Iclaprim has received Qualified Infectious Disease Product (QIDP) designation from the FDA together with Fast Track status for the ABSSSI and HABP indications. Upon acceptance by the FDA of a New Drug Application (NDA) for ABSSSI or HABP, iclaprim will receive Priority Review status and, if approved as a New Chemical Entity, will be eligible for 10 years of market exclusivity in the U.S. from the date of first approval, under the Generating Antibiotic Incentives Now Act (the GAIN Act). In Europe, 10 years of market exclusivity is anticipated.

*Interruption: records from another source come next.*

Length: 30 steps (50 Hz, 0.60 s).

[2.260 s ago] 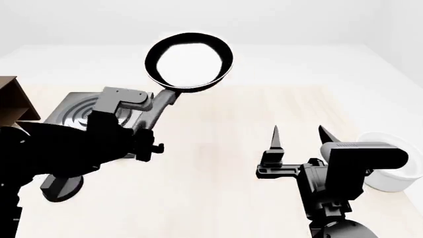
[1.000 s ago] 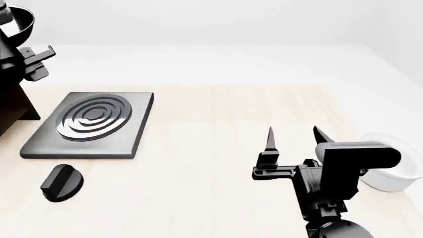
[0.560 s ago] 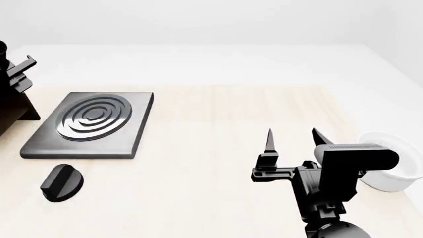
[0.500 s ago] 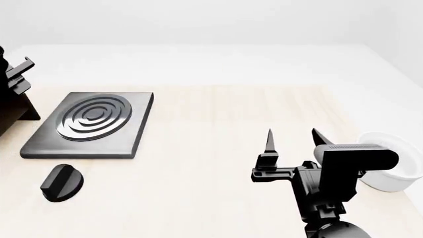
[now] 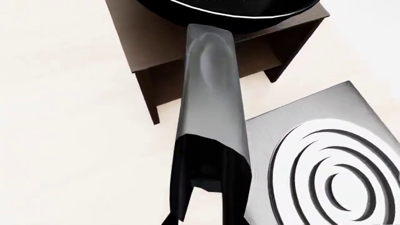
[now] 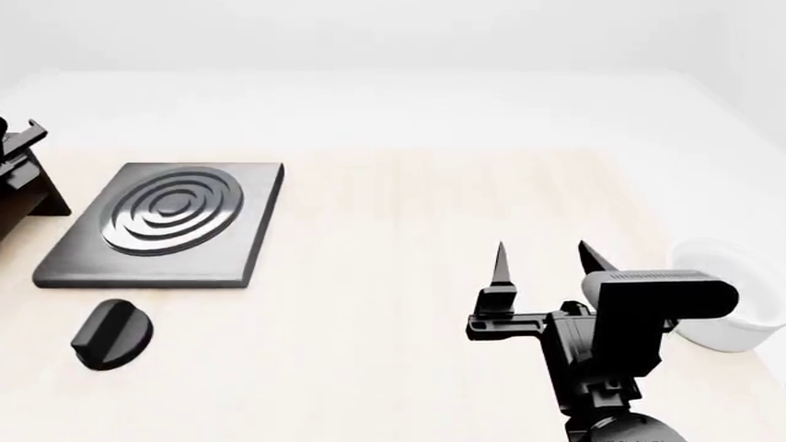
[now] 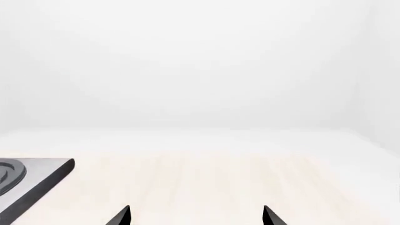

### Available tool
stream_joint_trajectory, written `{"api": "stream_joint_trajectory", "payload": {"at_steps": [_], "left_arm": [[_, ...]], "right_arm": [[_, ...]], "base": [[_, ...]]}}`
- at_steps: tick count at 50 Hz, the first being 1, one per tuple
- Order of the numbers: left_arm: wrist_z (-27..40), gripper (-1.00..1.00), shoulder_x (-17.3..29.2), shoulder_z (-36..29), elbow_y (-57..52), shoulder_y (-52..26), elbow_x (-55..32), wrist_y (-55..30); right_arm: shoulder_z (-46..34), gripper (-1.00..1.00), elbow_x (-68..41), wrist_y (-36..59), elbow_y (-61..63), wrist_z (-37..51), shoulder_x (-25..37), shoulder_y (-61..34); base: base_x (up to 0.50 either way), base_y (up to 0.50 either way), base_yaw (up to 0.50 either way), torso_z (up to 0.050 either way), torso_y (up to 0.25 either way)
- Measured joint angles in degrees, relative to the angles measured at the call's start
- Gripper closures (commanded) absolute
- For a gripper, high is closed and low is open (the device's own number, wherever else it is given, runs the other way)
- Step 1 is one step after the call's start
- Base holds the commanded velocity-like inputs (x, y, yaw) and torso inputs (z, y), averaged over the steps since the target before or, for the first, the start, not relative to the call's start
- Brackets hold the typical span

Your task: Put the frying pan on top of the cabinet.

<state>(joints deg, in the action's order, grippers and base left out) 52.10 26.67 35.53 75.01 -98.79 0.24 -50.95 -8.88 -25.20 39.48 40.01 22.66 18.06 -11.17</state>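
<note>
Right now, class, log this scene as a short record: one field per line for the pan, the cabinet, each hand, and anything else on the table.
frying pan: handle held by the left hand, bowl over the cabinet
cabinet: dark brown, beside the grey plate
left hand: shut on the pan's handle
right hand: open, empty, above the table
grey plate: square, ringed
knob: black, near the plate
white bowl: at the right edge

— What do we lose of the frying pan (image 5: 209, 84)?

— In the left wrist view its bowl is cut off at the picture's edge; the handle covers part of the cabinet (image 5: 156, 70). The left gripper (image 5: 206, 206) is mostly out of frame, so we cannot tell its grip.

— And the head view?

— The cabinet (image 6: 28, 198) is only a sliver at the worktop's left edge, the white bowl (image 6: 737, 308) half behind the right gripper (image 6: 540, 262).
</note>
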Motion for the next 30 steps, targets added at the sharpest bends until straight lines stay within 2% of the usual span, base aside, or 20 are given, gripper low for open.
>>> {"api": "stream_joint_trajectory", "payload": {"at_steps": [9, 21, 22, 24, 30], "left_arm": [[-0.1, 1.00, -0.3, -0.3, 0.0, -0.4, 0.7, -0.4], [-0.7, 1.00, -0.3, -0.4, 0.0, -0.2, 0.8, -0.3], [-0.8, -1.00, -0.2, -0.4, 0.0, -0.2, 0.6, -0.1], [-1.4, -1.00, -0.2, -1.3, 0.0, -0.3, 0.4, 0.2], [-3.5, -1.00, -0.2, -3.6, 0.0, -0.9, 0.2, 1.0]], "right_arm": [[-0.2, -1.00, -0.1, -0.3, -0.2, 0.1, 0.1, 0.1], [-0.4, -1.00, -0.3, -0.5, -0.3, 0.3, 0.2, 0.2], [-0.4, -1.00, -0.3, -0.6, -0.3, 0.3, 0.2, 0.2], [-0.5, -1.00, -0.3, -0.6, -0.3, 0.3, 0.3, 0.2], [-0.6, -1.00, -0.4, -0.6, -0.3, 0.4, 0.4, 0.2]], "base": [[0.00, 0.00, 0.00, 0.000, -0.249], [0.00, 0.00, 0.00, 0.000, 0.000], [0.00, 0.00, 0.00, 0.000, 0.000], [0.00, 0.00, 0.00, 0.000, 0.000], [0.00, 0.00, 0.00, 0.000, 0.250]]}}
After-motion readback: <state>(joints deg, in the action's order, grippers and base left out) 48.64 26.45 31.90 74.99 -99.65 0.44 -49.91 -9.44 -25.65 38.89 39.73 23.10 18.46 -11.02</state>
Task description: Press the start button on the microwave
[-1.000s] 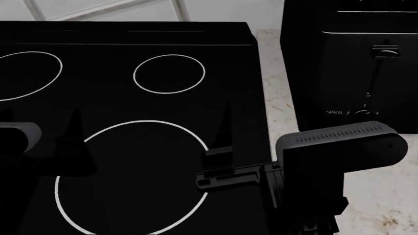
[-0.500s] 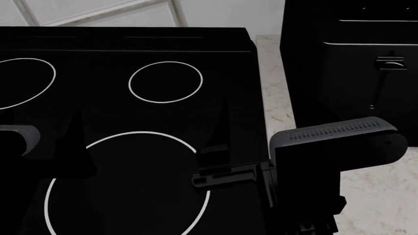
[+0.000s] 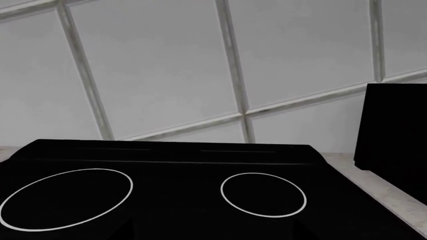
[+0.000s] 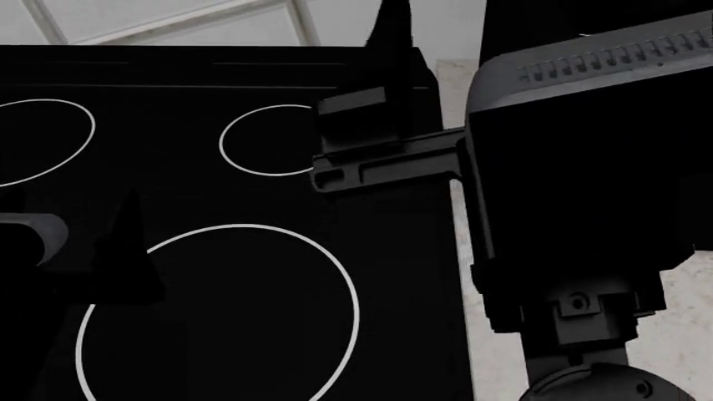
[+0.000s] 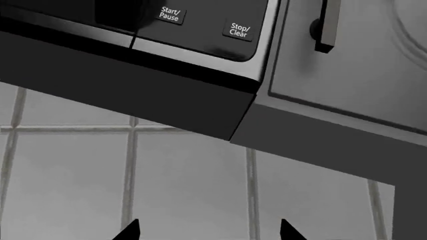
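Note:
The microwave shows only in the right wrist view, seen from below. Its "Start/Pause" button sits on the control panel, with the "Stop/Clear" button beside it. My right gripper is open and empty, its two dark fingertips wide apart against the tiled wall, below the microwave and short of the buttons. In the head view the right arm is raised high. My left gripper is open and empty, low over the black stove top.
A black cooktop with white burner rings lies under both arms. A black toaster stands on the speckled counter to its right. A grey cabinet with a handle adjoins the microwave. The tiled wall is behind.
My right arm has lifted sharply up and back, from low over the front burner to high near the back of the stove. The left arm has stayed put.

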Motion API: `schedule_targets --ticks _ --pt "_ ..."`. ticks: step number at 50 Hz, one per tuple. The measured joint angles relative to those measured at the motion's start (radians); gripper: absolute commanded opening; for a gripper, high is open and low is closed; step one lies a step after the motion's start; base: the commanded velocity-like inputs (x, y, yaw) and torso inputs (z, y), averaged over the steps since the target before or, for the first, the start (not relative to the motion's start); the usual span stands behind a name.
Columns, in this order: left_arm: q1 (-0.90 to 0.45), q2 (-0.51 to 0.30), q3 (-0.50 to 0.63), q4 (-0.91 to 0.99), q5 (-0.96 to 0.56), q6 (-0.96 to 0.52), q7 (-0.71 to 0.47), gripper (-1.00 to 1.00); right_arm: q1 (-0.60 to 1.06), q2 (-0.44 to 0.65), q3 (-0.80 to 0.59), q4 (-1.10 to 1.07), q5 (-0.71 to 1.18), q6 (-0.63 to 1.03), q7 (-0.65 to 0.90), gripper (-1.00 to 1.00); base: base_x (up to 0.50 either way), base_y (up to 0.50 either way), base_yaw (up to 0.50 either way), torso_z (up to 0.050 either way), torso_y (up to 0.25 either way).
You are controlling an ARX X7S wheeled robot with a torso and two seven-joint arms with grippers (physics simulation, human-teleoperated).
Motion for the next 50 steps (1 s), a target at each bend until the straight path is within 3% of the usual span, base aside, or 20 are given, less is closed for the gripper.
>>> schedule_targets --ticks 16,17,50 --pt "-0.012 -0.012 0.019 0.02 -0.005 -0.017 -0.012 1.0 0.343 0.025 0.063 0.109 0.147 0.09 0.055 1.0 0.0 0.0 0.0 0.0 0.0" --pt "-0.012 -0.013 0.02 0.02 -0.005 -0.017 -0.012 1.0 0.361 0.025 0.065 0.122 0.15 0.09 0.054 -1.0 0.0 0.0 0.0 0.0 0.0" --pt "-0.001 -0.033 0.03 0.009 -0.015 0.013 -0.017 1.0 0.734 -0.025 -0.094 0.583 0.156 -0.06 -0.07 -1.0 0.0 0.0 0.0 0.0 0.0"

Forward-Looking Statements

This press release contains forward-looking statements. Words such as “expect,” “believe,” “intend,” “plan,” “continue,” “may,” “will,” “anticipate,” and similar expressions are intended to identify forward-looking statements. Forward-looking statements involve known and unknown risks, uncertainties and other important factors that may cause Motif Bio’s actual results, performance or achievements to be materially different from any future results, performance or achievements expressed or implied by the forward-looking statements. Motif Bio believes that these factors include, but are not limited to, (i) the timing, progress and the results of clinical trials for Motif Bio’s product candidates, (ii) the timing, scope or likelihood of regulatory filings and approvals for Motif Bio’s product candidates, (iii) Motif Bio’s ability to successfully commercialise its product candidates, (iv) Motif Bio’s ability to effectively market any product candidates that receive regulatory approval, (v) Motif Bio’s commercialisation, marketing and manufacturing capabilities and strategy, (vi) Motif Bio’s expectation regarding the safety and efficacy of its product candidates, (vii) the potential clinical utility and benefits of Motif Bio’s product candidates, (viii) Motif Bio’s ability to advance its product candidates through various stages of development, especially through pivotal safety and efficacy trials, (ix) Motif Bio’s estimates regarding the potential market opportunity for its product candidates, and (x) the factors discussed in the section entitled “Risk Factors” in Motif Bio’s Annual Report on Form 20-F filed with the SEC on May 1, 2017, which is available on the SEC’s web site, Motif Bio undertakes no obligation to update or revise any forward-looking statements.